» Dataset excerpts
--------

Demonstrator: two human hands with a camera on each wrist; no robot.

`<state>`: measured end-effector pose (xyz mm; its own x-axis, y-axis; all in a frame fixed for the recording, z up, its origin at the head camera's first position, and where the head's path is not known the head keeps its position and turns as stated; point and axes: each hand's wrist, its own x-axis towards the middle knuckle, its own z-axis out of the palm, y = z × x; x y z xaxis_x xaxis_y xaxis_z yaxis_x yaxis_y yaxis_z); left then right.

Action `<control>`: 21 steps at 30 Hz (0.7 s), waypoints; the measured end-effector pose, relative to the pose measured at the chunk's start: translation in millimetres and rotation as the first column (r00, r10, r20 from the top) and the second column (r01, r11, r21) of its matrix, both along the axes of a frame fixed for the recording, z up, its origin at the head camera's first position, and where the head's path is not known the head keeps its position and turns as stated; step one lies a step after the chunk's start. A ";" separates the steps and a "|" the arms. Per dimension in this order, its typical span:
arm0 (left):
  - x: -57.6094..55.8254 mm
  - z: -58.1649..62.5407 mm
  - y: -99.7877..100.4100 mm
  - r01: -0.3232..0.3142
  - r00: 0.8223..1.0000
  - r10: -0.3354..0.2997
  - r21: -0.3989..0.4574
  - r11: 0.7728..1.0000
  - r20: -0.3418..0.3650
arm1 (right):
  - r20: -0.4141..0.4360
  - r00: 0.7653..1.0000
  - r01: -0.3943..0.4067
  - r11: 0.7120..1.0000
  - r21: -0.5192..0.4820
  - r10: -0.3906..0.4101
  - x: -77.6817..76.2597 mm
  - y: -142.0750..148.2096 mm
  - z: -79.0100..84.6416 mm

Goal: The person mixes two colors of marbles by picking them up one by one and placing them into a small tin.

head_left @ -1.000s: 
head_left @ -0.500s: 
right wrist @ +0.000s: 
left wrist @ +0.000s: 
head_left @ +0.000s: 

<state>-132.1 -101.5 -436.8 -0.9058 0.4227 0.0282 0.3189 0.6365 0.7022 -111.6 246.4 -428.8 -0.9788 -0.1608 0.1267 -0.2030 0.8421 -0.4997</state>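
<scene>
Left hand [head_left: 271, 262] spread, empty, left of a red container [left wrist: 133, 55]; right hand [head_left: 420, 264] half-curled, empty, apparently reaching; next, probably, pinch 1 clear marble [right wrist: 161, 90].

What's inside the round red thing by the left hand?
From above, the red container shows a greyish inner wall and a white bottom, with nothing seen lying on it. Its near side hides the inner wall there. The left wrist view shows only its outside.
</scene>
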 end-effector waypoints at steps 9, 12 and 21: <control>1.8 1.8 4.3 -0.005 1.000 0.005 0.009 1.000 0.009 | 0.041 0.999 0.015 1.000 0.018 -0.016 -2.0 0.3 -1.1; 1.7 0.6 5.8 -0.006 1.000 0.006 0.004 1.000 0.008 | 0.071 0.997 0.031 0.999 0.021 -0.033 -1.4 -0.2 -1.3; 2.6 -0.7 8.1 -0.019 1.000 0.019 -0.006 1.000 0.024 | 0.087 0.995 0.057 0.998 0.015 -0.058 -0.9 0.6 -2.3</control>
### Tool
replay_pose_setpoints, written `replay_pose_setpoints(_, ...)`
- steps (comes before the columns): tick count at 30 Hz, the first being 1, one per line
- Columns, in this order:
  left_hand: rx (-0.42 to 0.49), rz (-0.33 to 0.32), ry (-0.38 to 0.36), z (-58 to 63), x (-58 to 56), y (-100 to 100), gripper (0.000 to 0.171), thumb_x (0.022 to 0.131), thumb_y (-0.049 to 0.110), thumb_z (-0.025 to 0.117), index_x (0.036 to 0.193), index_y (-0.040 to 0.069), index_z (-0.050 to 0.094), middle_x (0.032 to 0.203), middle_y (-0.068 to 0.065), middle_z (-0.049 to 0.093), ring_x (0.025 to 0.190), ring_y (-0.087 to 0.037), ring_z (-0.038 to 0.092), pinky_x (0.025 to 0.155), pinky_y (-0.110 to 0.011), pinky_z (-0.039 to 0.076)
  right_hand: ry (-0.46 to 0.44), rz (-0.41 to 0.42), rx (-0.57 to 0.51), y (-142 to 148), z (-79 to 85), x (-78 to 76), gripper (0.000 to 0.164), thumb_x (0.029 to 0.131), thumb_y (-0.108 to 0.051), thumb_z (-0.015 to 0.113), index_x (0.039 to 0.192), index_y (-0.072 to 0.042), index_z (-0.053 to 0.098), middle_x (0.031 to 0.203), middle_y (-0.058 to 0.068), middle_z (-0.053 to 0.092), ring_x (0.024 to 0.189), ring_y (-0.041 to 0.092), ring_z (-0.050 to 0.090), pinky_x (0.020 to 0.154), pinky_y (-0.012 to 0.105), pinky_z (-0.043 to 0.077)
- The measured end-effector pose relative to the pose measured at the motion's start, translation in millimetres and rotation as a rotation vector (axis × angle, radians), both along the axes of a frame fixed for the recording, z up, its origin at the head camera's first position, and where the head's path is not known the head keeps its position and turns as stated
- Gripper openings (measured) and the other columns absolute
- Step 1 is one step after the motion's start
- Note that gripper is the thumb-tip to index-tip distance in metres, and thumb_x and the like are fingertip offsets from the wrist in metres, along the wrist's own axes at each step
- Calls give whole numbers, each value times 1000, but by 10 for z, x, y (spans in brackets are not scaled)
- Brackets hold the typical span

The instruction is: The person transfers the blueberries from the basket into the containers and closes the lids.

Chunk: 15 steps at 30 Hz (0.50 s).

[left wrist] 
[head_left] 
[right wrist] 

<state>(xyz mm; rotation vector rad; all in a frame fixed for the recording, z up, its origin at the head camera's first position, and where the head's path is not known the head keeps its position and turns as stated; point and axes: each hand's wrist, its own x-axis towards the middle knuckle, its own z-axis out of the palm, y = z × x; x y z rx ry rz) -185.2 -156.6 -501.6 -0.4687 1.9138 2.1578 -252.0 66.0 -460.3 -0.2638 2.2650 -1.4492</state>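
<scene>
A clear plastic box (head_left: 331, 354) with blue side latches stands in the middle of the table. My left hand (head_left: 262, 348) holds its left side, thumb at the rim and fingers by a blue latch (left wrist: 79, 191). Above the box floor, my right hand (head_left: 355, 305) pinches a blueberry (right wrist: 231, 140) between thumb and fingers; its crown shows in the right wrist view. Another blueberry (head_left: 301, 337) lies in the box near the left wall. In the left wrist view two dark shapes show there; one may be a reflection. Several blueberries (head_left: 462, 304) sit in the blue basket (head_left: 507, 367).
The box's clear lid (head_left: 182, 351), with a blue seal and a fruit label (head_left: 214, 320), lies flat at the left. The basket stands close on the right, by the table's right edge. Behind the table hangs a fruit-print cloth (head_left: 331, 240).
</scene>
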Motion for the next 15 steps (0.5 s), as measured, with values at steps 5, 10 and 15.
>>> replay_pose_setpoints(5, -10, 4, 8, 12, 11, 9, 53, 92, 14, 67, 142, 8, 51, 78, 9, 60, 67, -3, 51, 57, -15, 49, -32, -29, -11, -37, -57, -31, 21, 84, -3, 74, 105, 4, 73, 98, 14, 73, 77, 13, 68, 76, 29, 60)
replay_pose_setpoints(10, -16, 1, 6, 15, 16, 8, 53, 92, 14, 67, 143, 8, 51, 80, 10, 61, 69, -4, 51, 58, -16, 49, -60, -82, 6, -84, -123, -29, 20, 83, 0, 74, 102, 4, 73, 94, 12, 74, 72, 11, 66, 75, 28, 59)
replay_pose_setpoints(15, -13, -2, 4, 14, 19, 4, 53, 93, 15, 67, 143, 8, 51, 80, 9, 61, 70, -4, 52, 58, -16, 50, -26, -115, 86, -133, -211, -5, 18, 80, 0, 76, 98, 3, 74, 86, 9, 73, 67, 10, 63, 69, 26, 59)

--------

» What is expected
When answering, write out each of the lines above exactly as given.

» Exercise result
Demonstrator: two human hands with a camera on each wrist; no robot.

`<state>`: measured end-effector pose (xyz mm; its own x-axis, y-axis; all in a frame fixed for the recording, z up, its origin at the head camera's first position, and where the head's path is not known the head keeps its position and turns as stated; point and axes: each hand's wrist, its own x-axis towards the middle knuckle, its own z-axis out of the palm, y = z × x; x y z xaxis_x xaxis_y xaxis_z yaxis_x yaxis_y yaxis_z); left then right.

Action `<control>`: 21 steps at 30 Hz (0.7 s), waypoints; the measured end-effector pose, relative to the pose measured at the chunk's start: translation in millimetres and rotation as the first column (r00, r10, r20 from the top) and the second column (r01, r11, r21) of its matrix, both along the axes of a frame fixed for the recording, z up, its origin at the head camera's first position, and where the head's path is not known the head keeps its position and turns as stated; step one lies a step after the chunk's start. A ";" separates the steps and a "|" the arms. Per dimension in this order, its typical span:
arm0 (left):
  - x: -57.6094..55.8254 mm
  - z: -58.1649..62.5407 mm
  - y: -99.7877..100.4100 mm
  - r01: -0.3232..0.3142
  - r00: 0.8223..1.0000
  - r10: -0.3354..0.2997
  - r21: -0.3989..0.4574
  - r11: 0.7728..1.0000
  - r20: -0.3418..0.3650
arm1 (right):
  - r20: -0.4141..0.4360
  - r00: 0.7653..1.0000
  - r01: -0.3943..0.4067
  - r11: 0.7120..1.0000
  - r21: -0.5192..0.4820
  - r10: -0.3906..0.4101
  - x: -77.6817..76.2597 mm
  - y: -142.0750..148.2096 mm
  - z: -79.0100..84.6416 mm

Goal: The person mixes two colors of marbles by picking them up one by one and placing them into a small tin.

head_left @ -1.000s: 
head_left @ -0.500s: 
right wrist @ +0.000s: 
left wrist @ +0.000s: 
head_left @ +0.000s: 

<state>-132.1 -101.5 -436.8 -0.9058 0.4227 0.0282 0.3189 0.6365 0.7022 -111.6 246.4 -428.8 -0.9788 -0.1608 0.1267 -0.2030 0.8421 -0.4997</state>
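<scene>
Left hand [head_left: 271, 262] spread, empty, left of a red container [left wrist: 133, 55]; right hand [head_left: 420, 264] half-curled, empty, apparently reaching; next, probably, pinch 1 clear marble [right wrist: 161, 90].

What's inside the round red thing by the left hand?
From above, the red container shows a greyish inner wall and a white bottom, with nothing seen lying on it. Its near side hides the inner wall there. The left wrist view shows only its outside.
</scene>
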 end-effector waypoints at steps 9, 12 and 21: <control>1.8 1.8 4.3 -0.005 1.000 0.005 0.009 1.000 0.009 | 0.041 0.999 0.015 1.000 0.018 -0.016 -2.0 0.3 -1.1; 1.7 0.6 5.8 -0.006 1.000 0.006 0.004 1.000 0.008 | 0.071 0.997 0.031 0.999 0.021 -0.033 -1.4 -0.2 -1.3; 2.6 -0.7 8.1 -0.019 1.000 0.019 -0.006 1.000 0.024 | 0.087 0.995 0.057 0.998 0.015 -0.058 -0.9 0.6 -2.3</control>
### Tool
replay_pose_setpoints, written `replay_pose_setpoints(_, ...)`
- steps (comes before the columns): tick count at 30 Hz, the first being 1, one per line
- Columns, in this order:
  left_hand: rx (-0.42 to 0.49), rz (-0.33 to 0.32), ry (-0.38 to 0.36), z (-58 to 63), x (-58 to 56), y (-100 to 100), gripper (0.000 to 0.171), thumb_x (0.022 to 0.131), thumb_y (-0.049 to 0.110), thumb_z (-0.025 to 0.117), index_x (0.036 to 0.193), index_y (-0.040 to 0.069), index_z (-0.050 to 0.094), middle_x (0.032 to 0.203), middle_y (-0.068 to 0.065), middle_z (-0.049 to 0.093), ring_x (0.025 to 0.190), ring_y (-0.087 to 0.037), ring_z (-0.038 to 0.092), pinky_x (0.025 to 0.155), pinky_y (-0.110 to 0.011), pinky_z (-0.039 to 0.076)
  right_hand: ry (-0.46 to 0.44), rz (-0.41 to 0.42), rx (-0.57 to 0.51), y (-142 to 148), z (-79 to 85), x (-78 to 76), gripper (0.000 to 0.164), thumb_x (0.029 to 0.131), thumb_y (-0.108 to 0.051), thumb_z (-0.015 to 0.113), index_x (0.039 to 0.192), index_y (-0.072 to 0.042), index_z (-0.053 to 0.098), middle_x (0.031 to 0.203), middle_y (-0.058 to 0.068), middle_z (-0.053 to 0.092), ring_x (0.024 to 0.189), ring_y (-0.041 to 0.092), ring_z (-0.050 to 0.090), pinky_x (0.020 to 0.154), pinky_y (-0.012 to 0.105), pinky_z (-0.043 to 0.077)
- The measured end-effector pose relative to the pose measured at the motion's start, translation in millimetres and rotation as a rotation vector (axis × angle, radians), both along the axes of a frame fixed for the recording, z up, its origin at the head camera's first position, and where the head's path is not known the head keeps its position and turns as stated
- Gripper openings (measured) and the other columns absolute
- Step 1 is one step after the motion's start
- Note that gripper is the thumb-tip to index-tip distance in metres, and thumb_x and the like are fingertip offsets from the wrist in metres, along the wrist's own axes at each step
- Calls give whole numbers, each value times 1000, but by 10 for z, x, y (spans in brackets are not scaled)
- Brackets hold the typical span

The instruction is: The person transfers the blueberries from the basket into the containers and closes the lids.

Chunk: 15 steps at 30 Hz (0.50 s).

[left wrist] 
[head_left] 
[right wrist] 

<state>(xyz mm; rotation vector rad; all in a frame fixed for the recording, z up, its origin at the head camera's first position, and where the head's path is not known the head keeps its position and turns as stated; point and axes: each hand's wrist, its own x-axis towards the middle knuckle, its own z-axis out of the palm, y = z × x; x y z rx ry rz) -185.2 -156.6 -501.6 -0.4687 1.9138 2.1578 -252.0 66.0 -460.3 -0.2638 2.2650 -1.4492</state>
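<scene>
A clear plastic box (head_left: 331, 354) with blue side latches stands in the middle of the table. My left hand (head_left: 262, 348) holds its left side, thumb at the rim and fingers by a blue latch (left wrist: 79, 191). Above the box floor, my right hand (head_left: 355, 305) pinches a blueberry (right wrist: 231, 140) between thumb and fingers; its crown shows in the right wrist view. Another blueberry (head_left: 301, 337) lies in the box near the left wall. In the left wrist view two dark shapes show there; one may be a reflection. Several blueberries (head_left: 462, 304) sit in the blue basket (head_left: 507, 367).
The box's clear lid (head_left: 182, 351), with a blue seal and a fruit label (head_left: 214, 320), lies flat at the left. The basket stands close on the right, by the table's right edge. Behind the table hangs a fruit-print cloth (head_left: 331, 240).
</scene>
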Motion for the next 15 steps (0.5 s), as measured, with values at steps 5, 10 and 15.
>>> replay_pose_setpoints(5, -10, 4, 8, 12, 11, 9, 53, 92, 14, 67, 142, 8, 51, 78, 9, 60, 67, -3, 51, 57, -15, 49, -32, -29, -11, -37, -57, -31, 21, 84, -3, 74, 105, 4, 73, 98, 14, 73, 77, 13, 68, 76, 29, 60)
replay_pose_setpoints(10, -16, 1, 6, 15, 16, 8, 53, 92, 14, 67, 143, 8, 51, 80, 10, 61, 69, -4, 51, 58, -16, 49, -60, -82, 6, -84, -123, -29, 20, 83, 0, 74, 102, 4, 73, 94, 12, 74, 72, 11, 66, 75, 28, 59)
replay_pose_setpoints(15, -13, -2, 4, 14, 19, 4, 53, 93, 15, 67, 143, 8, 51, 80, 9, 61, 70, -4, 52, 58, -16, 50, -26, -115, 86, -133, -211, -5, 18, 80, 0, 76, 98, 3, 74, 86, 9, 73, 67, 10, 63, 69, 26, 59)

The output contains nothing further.